● EXERCISE: Of all the lines in the records below, copy only those that contain the string "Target".

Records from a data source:
━━━

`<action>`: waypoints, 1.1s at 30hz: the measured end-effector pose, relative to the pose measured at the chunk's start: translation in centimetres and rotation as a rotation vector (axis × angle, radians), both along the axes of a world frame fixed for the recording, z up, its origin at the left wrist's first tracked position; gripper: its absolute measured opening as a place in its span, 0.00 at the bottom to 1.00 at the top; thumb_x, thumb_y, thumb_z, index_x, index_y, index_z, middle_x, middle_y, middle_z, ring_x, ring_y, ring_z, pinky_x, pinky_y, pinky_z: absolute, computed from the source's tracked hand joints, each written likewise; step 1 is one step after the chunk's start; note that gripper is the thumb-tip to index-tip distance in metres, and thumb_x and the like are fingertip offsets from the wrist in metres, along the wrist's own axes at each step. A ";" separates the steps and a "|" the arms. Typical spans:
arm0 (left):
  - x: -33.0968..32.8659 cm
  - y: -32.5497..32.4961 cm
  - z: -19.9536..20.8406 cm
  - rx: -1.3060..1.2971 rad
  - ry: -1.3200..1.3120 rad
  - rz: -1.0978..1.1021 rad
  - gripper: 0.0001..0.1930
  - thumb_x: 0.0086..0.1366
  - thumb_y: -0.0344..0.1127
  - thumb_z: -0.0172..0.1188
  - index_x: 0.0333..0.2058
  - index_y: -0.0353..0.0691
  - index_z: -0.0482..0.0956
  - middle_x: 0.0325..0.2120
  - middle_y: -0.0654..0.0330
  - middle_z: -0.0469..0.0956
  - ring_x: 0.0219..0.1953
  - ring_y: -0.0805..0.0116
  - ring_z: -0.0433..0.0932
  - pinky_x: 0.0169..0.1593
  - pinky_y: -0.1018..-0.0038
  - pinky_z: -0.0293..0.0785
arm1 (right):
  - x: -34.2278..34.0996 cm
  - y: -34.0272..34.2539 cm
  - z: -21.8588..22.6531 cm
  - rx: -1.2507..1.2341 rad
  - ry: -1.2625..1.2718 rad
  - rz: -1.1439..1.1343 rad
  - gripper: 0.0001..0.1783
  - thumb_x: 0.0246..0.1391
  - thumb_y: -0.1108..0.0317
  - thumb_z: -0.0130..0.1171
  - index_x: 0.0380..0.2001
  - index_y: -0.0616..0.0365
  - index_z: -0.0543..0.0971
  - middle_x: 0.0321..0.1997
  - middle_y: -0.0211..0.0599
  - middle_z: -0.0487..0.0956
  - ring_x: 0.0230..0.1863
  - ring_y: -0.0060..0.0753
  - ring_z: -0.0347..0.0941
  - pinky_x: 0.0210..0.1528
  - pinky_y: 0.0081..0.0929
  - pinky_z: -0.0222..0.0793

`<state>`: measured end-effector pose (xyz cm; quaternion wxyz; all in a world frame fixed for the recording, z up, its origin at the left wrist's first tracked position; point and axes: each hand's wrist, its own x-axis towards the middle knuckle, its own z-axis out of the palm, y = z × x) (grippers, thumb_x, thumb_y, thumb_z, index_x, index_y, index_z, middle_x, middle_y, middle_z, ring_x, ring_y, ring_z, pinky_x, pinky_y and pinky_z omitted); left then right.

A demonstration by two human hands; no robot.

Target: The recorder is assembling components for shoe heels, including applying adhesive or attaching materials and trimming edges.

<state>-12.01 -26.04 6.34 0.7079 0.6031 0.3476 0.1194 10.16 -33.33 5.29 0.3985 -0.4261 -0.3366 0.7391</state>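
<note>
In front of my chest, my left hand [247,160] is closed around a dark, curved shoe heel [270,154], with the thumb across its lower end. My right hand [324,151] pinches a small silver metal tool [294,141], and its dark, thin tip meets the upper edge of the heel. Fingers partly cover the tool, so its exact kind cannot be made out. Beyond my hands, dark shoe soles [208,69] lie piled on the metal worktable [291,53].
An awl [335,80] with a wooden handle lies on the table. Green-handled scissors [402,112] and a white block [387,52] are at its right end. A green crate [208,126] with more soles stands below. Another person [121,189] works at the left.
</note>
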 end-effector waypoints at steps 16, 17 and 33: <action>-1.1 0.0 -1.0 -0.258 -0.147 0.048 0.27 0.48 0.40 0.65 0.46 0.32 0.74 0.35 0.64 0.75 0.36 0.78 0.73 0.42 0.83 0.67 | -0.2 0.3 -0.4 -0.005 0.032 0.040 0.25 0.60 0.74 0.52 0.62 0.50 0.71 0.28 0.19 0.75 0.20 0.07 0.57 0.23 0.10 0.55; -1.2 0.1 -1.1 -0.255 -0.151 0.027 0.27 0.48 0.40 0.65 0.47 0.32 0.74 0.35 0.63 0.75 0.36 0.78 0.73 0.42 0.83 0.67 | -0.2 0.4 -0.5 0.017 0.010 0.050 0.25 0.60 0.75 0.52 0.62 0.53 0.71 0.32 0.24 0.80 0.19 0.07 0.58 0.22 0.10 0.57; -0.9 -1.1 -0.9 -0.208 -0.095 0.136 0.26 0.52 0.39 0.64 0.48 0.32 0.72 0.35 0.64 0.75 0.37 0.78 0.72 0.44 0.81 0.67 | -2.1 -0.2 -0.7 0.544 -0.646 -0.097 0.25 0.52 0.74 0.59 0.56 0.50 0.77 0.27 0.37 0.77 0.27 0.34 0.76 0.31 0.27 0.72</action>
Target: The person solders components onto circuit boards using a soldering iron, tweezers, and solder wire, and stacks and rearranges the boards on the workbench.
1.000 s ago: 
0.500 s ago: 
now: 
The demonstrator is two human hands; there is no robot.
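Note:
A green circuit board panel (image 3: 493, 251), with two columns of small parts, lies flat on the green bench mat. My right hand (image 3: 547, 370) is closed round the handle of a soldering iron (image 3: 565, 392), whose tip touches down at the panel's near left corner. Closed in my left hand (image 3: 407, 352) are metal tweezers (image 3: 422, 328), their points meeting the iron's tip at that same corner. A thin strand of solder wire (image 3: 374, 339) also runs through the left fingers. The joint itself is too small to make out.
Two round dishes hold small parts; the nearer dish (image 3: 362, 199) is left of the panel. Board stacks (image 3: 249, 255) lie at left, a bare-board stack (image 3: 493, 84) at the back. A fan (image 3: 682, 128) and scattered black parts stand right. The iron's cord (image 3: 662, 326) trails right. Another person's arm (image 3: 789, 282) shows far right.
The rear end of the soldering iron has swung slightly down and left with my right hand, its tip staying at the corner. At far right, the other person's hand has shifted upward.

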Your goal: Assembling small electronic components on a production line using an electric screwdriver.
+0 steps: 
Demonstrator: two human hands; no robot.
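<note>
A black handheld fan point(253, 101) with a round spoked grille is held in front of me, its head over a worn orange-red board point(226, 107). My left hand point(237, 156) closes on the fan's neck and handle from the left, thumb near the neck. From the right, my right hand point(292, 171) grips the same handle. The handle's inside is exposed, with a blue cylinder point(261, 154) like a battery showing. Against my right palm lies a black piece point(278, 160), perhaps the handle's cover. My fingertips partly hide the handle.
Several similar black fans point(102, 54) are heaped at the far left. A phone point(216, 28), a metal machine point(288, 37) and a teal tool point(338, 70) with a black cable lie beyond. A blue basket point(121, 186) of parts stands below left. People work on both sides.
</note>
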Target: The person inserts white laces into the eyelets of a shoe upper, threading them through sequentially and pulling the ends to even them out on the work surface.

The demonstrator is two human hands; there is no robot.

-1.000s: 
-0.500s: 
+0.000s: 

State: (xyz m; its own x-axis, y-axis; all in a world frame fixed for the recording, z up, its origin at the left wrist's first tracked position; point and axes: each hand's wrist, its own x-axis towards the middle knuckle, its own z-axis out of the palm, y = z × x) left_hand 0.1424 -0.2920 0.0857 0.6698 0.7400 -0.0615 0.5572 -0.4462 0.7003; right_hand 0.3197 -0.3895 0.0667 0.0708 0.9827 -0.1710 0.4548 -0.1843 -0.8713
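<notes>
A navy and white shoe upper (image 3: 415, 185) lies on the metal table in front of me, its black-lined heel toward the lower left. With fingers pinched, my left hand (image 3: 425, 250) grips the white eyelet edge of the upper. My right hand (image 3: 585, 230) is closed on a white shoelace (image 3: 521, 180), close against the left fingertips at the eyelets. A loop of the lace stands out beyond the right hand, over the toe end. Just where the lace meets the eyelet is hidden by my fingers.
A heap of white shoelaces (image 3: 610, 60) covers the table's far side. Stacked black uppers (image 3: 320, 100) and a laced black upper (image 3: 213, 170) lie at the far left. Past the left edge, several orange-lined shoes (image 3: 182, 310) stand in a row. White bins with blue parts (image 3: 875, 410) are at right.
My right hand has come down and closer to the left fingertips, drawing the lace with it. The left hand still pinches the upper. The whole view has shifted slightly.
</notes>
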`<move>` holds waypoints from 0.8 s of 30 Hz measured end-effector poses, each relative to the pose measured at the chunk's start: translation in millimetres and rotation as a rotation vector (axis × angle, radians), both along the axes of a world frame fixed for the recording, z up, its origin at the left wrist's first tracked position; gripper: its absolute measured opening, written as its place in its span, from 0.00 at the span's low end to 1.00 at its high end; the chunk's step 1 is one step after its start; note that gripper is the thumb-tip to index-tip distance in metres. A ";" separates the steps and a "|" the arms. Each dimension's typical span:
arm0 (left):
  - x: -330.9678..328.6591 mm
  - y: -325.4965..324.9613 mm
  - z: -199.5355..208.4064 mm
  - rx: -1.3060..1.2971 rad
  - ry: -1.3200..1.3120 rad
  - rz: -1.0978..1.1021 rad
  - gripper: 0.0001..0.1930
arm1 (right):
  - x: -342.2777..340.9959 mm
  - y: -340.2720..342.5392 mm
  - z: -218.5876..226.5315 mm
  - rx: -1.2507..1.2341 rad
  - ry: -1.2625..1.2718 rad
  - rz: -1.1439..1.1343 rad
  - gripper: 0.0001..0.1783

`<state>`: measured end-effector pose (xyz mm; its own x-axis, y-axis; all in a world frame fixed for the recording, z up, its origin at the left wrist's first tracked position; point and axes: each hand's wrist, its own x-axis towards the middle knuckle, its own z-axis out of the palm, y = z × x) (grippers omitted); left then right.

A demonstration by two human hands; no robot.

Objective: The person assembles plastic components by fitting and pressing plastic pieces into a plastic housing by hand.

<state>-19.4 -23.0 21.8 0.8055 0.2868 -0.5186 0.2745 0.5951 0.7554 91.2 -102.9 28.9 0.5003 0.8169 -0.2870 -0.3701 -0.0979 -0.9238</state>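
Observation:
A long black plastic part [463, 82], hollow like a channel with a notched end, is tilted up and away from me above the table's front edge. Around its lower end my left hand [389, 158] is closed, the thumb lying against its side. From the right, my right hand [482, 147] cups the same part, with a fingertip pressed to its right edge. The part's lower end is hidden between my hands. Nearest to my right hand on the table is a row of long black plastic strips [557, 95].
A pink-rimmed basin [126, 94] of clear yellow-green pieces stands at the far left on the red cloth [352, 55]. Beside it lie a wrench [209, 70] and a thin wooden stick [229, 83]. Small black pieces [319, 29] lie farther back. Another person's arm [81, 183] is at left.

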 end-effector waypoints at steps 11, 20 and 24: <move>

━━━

● EXERCISE RESPONSE:
Target: The recorder is assembling components for shoe heels, including applying adhesive or attaching materials and trimming edges.
Target: The person solders components onto circuit boards using a soldering iron, tweezers, and solder wire, and stacks and rearranges the boards on the workbench.
Target: The person inserts white laces into the eyelets of a shoe upper, threading them through sequentially and pulling the ends to even them out on the work surface.

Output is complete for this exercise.